Terwijl wetenschappers het productieproces van een bekend antibioticum bestudeerden, ontdekten ze per toeval een veel krachtigere bacteriekiller.
Bacteriën produceren vaak antibacteriële stoffen om concurrenten te doden. En die kunnen wij soms gebruiken als antibiotica. Streptomyces coelicolor produceert bijvoorbeeld methylenomycine A. Wetenschappers ontdekten dit antibioticum al in 1965.
Onderzoekers hebben nu het productieproces van methylenomycine A beter bestudeerd. Ze ontdekten per toeval dat de bacterie een tussenproduct maakt – genaamd premethylenomycine C lacton – dat honderd keer krachtiger is dan het eindproduct. Ze beschrijven hun ontdekking in Journal of the American Chemical Society.
Volgens Gregory Challis, een van de onderzoekers, was de ontdekking een verrassing. “Als mensen gaan we ervan uit dat de evolutie het eindproduct perfectioneert, en dus zou je verwachten dat het uiteindelijke molecuul het beste antibioticum is en dat de tussenproducten minder krachtig zijn”, zegt hij tegen Nature. Maar dat hoeft dus niet altijd het geval te zijn.
Lees ook:
Veel effectiever tegen dodelijke bacteriën
Veel bacteriën raken resistent tegen de antibiotica die we momenteel hebben. Dit vormt een steeds groter probleem en in de komende 25 jaar zullen wereldwijd naar verwachting 39 miljoen mensen sterven aan onbehandelbare infecties. Wetenschappers zoeken daarom naar nieuwe antibacteriële stoffen en mogelijk kan premethylenomycine C lacton zo’n nieuw wapen zijn in de strijd tegen antibioticaresistentie. De ontdekking ervan laat in ieder geval zien dat het nuttig kan zijn om de tussenproducten van andere bekende antibiotica te bestuderen.

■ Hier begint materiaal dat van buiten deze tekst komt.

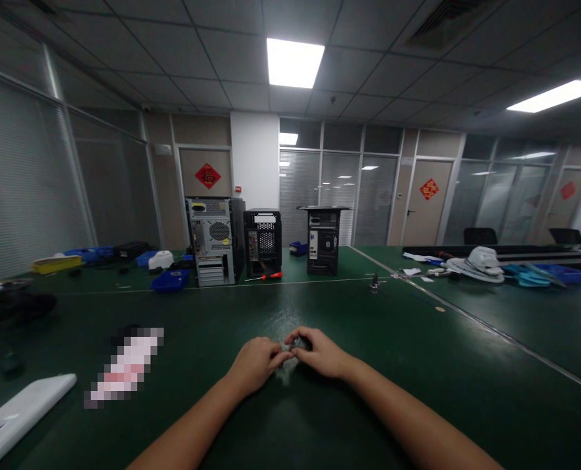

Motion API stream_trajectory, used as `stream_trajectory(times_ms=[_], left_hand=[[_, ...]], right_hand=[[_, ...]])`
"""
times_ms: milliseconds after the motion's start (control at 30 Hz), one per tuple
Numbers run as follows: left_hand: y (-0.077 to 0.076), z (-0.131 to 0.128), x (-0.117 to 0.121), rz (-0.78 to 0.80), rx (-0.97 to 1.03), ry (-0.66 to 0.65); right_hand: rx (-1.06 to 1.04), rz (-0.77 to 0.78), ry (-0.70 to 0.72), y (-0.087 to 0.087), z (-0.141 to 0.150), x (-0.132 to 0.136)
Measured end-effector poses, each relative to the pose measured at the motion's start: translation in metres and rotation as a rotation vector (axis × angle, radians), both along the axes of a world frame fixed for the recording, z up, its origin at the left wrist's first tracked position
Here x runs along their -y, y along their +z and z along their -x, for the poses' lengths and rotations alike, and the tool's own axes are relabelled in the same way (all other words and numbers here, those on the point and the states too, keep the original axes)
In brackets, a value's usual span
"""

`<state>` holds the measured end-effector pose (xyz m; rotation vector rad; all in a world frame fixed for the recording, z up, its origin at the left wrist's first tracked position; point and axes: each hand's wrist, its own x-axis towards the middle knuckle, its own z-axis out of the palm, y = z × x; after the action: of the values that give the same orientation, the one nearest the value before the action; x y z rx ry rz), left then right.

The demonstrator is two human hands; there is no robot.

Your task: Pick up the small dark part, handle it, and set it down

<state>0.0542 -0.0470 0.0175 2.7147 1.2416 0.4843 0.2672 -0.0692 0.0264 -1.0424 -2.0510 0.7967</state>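
Both hands meet low in the middle of the view, just above or on the green tabletop. My right hand curls its thumb and fingers around a small dark greyish piece, too small and too covered to name. Close against it, my left hand has its thumb and fingers pressed together at the tips. Whatever lies between the left fingertips is hidden. The fingertips of the two hands nearly touch.
Three computer cases stand behind: a grey one, a black one and another. A red-handled screwdriver lies before them. Right of centre stands a small metal part. A white panel is at near left; a white hat lies right.
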Motion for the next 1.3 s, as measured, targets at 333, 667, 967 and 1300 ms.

De onderzoekers lieten de stof los op zeven bacteriestammen, waaronder Staphylococcus aureus, die de huid, het bloed en inwendige organen infecteert, en Enterococcus faecium, die dodelijke bloedbaan- en urineweginfecties kan veroorzaken. Premethylenomycine C lacton bleek veel effectiever dan methylenomycine A.
De kleinste concentratie van het nieuwe antibioticum die nodig was om een zeer hardnekkige stam van S. aureus te doden, was bijvoorbeeld slechts 1 microgram per milliliter, terwijl van het al bestaande medicijn 256 microgram per milliliter nodig was.
Geen resistentie
De stof kon ook met veel lagere doses bacteriën doden dan vancomycine, een antibioticum dat als laatste redmiddel wordt gebruikt om infecties van twee E. faecium-stammen te bestrijden.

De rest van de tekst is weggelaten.